WHAT IS REQUIRED: Find the line with "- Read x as". Transcribe it and each later line of the data exactly, up to and including the last.

RAW DATA:
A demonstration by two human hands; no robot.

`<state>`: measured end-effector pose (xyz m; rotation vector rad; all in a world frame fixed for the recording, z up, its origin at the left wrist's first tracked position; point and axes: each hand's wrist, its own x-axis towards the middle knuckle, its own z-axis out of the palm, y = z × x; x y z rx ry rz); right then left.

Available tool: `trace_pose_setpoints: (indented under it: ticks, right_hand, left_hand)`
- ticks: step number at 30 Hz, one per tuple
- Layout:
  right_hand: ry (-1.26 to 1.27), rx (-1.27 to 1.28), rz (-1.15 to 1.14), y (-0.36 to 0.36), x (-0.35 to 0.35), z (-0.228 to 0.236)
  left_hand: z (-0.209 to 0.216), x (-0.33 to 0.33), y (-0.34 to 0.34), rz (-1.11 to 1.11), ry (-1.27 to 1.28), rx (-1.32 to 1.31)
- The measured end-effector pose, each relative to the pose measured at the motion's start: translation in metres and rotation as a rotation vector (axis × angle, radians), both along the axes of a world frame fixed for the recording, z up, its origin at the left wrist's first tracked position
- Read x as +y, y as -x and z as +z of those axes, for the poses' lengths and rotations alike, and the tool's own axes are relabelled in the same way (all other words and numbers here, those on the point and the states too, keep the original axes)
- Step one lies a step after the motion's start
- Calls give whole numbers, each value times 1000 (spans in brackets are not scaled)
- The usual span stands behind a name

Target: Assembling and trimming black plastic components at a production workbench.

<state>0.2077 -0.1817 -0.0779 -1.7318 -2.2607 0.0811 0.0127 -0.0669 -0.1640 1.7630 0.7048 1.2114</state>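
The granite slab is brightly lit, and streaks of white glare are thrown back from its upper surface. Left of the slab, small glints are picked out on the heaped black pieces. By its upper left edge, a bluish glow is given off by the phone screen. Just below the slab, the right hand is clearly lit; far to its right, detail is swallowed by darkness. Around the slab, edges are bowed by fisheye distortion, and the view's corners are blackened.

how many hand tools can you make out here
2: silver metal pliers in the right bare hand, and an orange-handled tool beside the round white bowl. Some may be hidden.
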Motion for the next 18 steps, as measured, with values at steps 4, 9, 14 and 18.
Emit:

TASK OUTPUT:
- Read x as +y, y as -x and z as +z of those axes, for the poses' lengths and rotations alike, and the tool's own axes are relabelled in the same way (all other words and numbers here, those on the point and the states too, keep the original axes)
- Step one lies a step after the motion's start
- Calls give whole numbers, each value times 1000 (spans in brackets are not scaled)
- The usual span stands behind a name

Target: Assembling and trimming black plastic components at a production workbench.

<state>0.2077 -0.1817 -0.0779 -1.7318 -2.2607 0.0811 0.0127 -0.0669 -0.1640 1.7630 0.7048 1.2114</state>
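The granite slab is brightly lit, and streaks of white glare are thrown back from its upper surface. Left of the slab, small glints are picked out on the heaped black pieces. By its upper left edge, a bluish glow is given off by the phone screen. Just below the slab, the right hand is clearly lit; far to its right, detail is swallowed by darkness. Around the slab, edges are bowed by fisheye distortion, and the view's corners are blackened.

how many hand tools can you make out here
2: silver metal pliers in the right bare hand, and an orange-handled tool beside the round white bowl. Some may be hidden.
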Motion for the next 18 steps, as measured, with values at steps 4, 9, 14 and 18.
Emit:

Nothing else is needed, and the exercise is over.